• [HOW TO COMPLETE THIS TASK]:
Write out the data again exactly, skipping every picture.

"""

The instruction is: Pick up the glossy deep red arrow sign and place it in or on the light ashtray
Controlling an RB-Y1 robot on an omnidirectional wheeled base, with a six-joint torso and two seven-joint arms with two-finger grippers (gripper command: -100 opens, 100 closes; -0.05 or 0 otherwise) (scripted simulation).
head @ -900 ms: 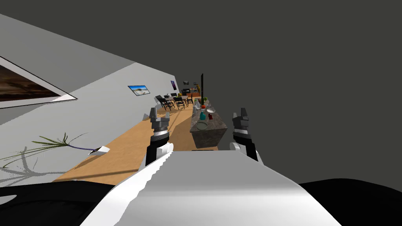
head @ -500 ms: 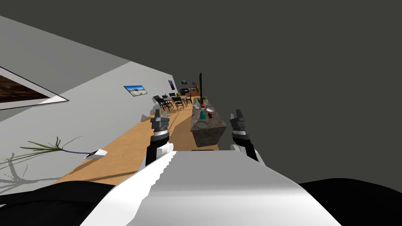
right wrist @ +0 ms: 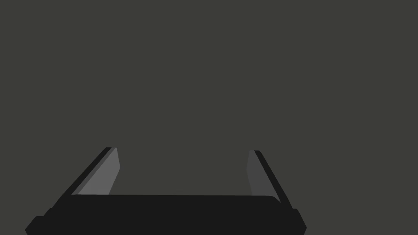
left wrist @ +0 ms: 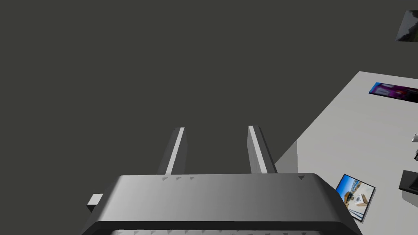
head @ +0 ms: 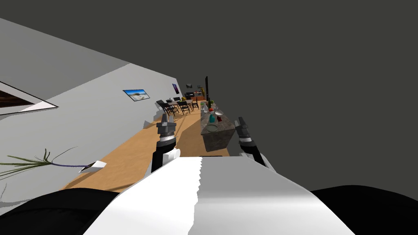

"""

• [EXPECTED OUTPUT]:
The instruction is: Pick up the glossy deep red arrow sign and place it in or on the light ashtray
Controlling an RB-Y1 robot on an omnidirectional wheeled base, with a six-joint torso and two seven-joint arms with two-finger grippers (gripper command: -100 opens, 100 closes; -0.05 or 0 otherwise) (scripted simulation).
head @ -900 ms: 
head @ -500 ms: 
right wrist @ +0 ms: 
left wrist @ +0 ms: 
head @ +0 ms: 

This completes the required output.